ACTIVITY →
Each line in the listing is to be restated exactly.

Segment Start: DATA BLOCK

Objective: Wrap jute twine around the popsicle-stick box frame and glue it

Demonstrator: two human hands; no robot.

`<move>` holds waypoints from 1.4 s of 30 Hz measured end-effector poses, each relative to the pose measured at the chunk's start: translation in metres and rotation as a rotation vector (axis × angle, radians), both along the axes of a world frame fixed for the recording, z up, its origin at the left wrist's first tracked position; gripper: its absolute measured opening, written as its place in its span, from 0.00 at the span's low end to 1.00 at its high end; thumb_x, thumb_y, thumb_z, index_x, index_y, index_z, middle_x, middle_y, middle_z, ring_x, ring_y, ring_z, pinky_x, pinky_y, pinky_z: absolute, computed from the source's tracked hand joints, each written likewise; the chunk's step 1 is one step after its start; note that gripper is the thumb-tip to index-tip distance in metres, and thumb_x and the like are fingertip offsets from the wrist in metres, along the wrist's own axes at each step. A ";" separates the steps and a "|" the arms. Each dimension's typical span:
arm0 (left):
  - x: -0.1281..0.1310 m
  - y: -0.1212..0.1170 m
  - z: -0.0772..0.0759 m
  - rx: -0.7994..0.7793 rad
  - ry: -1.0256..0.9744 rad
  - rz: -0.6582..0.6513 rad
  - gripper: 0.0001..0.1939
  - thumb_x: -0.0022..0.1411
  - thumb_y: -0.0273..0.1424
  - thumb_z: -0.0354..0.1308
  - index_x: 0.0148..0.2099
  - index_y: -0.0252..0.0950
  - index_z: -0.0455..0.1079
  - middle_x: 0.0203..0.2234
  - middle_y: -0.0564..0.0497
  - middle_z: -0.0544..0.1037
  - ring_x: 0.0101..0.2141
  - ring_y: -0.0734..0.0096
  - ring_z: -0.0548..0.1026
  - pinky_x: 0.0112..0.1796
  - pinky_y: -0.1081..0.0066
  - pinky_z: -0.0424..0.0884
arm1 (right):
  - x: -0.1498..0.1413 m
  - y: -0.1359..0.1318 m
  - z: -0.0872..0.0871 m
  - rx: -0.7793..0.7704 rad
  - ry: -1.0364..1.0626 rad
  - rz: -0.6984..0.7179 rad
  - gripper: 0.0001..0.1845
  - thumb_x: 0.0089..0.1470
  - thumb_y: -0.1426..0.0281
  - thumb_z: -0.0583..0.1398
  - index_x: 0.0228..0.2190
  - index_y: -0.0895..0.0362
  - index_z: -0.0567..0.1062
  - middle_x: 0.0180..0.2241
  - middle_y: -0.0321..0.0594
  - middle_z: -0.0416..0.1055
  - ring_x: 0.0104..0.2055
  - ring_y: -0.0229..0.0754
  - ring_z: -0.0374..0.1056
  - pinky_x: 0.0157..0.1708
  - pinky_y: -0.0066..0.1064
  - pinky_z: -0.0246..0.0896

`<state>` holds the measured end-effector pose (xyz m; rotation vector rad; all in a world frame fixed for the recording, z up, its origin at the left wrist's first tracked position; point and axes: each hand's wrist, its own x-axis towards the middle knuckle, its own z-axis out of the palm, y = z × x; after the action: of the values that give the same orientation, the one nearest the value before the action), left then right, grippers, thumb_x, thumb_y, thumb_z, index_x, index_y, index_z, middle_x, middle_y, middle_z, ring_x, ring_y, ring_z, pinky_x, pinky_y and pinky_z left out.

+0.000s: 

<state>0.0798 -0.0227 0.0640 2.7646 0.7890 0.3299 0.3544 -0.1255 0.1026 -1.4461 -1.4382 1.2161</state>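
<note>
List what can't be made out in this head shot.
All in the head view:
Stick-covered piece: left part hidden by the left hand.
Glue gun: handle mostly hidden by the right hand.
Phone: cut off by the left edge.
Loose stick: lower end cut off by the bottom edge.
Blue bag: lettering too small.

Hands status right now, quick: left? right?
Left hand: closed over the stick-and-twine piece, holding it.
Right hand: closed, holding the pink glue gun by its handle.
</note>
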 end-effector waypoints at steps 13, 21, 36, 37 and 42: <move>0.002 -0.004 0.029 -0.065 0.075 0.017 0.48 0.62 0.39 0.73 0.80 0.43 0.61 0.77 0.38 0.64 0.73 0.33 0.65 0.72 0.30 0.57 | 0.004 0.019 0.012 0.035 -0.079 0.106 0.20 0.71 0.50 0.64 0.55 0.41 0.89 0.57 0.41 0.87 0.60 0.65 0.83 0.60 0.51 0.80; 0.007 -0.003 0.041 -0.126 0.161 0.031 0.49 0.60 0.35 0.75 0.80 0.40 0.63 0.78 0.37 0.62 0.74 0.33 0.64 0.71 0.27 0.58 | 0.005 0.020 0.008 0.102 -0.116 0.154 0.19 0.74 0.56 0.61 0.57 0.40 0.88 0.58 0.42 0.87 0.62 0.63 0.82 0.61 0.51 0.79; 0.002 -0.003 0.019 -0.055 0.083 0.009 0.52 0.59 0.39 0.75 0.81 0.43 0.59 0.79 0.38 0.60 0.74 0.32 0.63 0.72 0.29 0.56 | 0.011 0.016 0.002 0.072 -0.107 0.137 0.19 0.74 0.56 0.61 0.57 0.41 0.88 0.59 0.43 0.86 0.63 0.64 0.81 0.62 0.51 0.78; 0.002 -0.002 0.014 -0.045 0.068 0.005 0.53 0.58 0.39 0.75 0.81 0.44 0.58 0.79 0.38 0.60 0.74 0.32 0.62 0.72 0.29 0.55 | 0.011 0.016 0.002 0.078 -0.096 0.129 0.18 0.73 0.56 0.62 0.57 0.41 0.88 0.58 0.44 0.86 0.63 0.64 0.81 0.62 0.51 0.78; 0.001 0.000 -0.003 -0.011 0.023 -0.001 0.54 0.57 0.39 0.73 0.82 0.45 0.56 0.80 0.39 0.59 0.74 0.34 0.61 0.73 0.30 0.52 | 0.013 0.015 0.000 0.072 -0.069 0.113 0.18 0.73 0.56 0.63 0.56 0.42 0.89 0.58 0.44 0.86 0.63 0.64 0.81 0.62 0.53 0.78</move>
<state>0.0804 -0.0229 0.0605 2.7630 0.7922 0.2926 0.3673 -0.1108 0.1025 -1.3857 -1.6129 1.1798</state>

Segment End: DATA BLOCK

EXERCISE RESULT →
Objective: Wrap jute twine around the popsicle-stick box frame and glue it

Demonstrator: two human hands; no robot.

`<move>` holds waypoints from 1.4 s of 30 Hz measured end-effector poses, each relative to the pose measured at the chunk's start: translation in metres and rotation as a rotation vector (axis × angle, radians), both along the axes of a world frame fixed for the recording, z up, its origin at the left wrist's first tracked position; gripper: its absolute measured opening, written as its place in its span, from 0.00 at the span's low end to 1.00 at its high end; thumb_x, thumb_y, thumb_z, index_x, index_y, index_z, middle_x, middle_y, middle_z, ring_x, ring_y, ring_z, pinky_x, pinky_y, pinky_z: absolute, computed from the source's tracked hand joints, each written likewise; the chunk's step 1 is one step after its start; note that gripper is the thumb-tip to index-tip distance in metres, and thumb_x and the like are fingertip offsets from the wrist in metres, along the wrist's own axes at each step. A ";" separates the steps and a "|" the arms. Each dimension's typical span:
arm0 (left):
  - x: -0.1281..0.1310 m
  - y: -0.1212..0.1170 m
  - z: -0.0772..0.0759 m
  - rx: -0.7994..0.7793 rad
  - ry: -1.0256..0.9744 rad
  - rz: -0.6582..0.6513 rad
  - gripper: 0.0001..0.1939
  - thumb_x: -0.0022..0.1411
  - thumb_y: -0.0273..0.1424
  - thumb_z: -0.0354..0.1308
  - index_x: 0.0148..0.2099
  - index_y: -0.0252..0.0950
  - index_z: -0.0455..0.1079
  - middle_x: 0.0203..0.2234
  - middle_y: -0.0564..0.0497
  - middle_z: -0.0544..0.1037
  - ring_x: 0.0101..0.2141
  - ring_y: -0.0734..0.0096
  - ring_z: -0.0548..0.1026
  - pinky_x: 0.0112..0.1796
  - pinky_y: -0.1081..0.0066
  - pinky_z: -0.0424..0.0884
arm1 (right):
  - x: -0.1498..0.1413 m
  - y: -0.1359..0.1318 m
  - z: -0.0872..0.0871 m
  - rx: -0.7793..0.7704 rad
  - ry: -1.0364..1.0626 rad
  - rz: -0.6984..0.7179 rad
  - gripper: 0.0001..0.1845
  - thumb_x: 0.0089..0.1470
  - thumb_y: -0.1426..0.0281
  - thumb_z: -0.0583..0.1398
  - index_x: 0.0228..0.2190
  - index_y: -0.0895..0.0362
  - index_z: -0.0567..0.1062
  - middle_x: 0.0180..0.2241
  - middle_y: -0.0321..0.0594
  - middle_z: -0.0416..0.1055
  - ring_x: 0.0104..0.2055
  - ring_y: -0.0229..0.0754
  - ring_z: -0.0374..0.1056
  - pinky_x: 0.0157..0.1708
  - pinky_y: -0.0066..0.1064
  - pinky_z: -0.0246..0.0896

`<state>` holds the measured end-effector pose (xyz m; rotation vector rad; all in a world frame fixed for the recording, z up, its origin at the left wrist's first tracked position; point and axes: each hand's wrist, its own x-axis towards the middle knuckle, its own z-axis out of the palm, y = z × x; after the action: of the values that give the same orientation, the one nearest the value before the action), left then right, grippers, thumb_x, thumb_y, thumb_z, index_x, index_y, index_z, middle_x, middle_y, middle_z, ring_x, ring_y, ring_z, pinky_x, pinky_y and pinky_z left out.

+0.000s: 

<state>0.0798 -0.0227 0.0640 2.7646 0.7890 0.3299 0.3544 -0.1255 0.1026 -1.4461 -1.4382 1.2161</state>
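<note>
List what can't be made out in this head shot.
All in the head view:
Stick-covered piece: left part hidden by the left hand.
Glue gun: handle mostly hidden by the right hand.
Phone: cut off by the left edge.
Loose stick: lower end cut off by the bottom edge.
Blue bag: lettering too small.

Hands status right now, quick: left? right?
Left hand: closed over the stick-and-twine piece, holding it.
Right hand: closed, holding the pink glue gun by its handle.
</note>
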 end-effector waypoints at steps 13, 21, 36, 37 and 42: <move>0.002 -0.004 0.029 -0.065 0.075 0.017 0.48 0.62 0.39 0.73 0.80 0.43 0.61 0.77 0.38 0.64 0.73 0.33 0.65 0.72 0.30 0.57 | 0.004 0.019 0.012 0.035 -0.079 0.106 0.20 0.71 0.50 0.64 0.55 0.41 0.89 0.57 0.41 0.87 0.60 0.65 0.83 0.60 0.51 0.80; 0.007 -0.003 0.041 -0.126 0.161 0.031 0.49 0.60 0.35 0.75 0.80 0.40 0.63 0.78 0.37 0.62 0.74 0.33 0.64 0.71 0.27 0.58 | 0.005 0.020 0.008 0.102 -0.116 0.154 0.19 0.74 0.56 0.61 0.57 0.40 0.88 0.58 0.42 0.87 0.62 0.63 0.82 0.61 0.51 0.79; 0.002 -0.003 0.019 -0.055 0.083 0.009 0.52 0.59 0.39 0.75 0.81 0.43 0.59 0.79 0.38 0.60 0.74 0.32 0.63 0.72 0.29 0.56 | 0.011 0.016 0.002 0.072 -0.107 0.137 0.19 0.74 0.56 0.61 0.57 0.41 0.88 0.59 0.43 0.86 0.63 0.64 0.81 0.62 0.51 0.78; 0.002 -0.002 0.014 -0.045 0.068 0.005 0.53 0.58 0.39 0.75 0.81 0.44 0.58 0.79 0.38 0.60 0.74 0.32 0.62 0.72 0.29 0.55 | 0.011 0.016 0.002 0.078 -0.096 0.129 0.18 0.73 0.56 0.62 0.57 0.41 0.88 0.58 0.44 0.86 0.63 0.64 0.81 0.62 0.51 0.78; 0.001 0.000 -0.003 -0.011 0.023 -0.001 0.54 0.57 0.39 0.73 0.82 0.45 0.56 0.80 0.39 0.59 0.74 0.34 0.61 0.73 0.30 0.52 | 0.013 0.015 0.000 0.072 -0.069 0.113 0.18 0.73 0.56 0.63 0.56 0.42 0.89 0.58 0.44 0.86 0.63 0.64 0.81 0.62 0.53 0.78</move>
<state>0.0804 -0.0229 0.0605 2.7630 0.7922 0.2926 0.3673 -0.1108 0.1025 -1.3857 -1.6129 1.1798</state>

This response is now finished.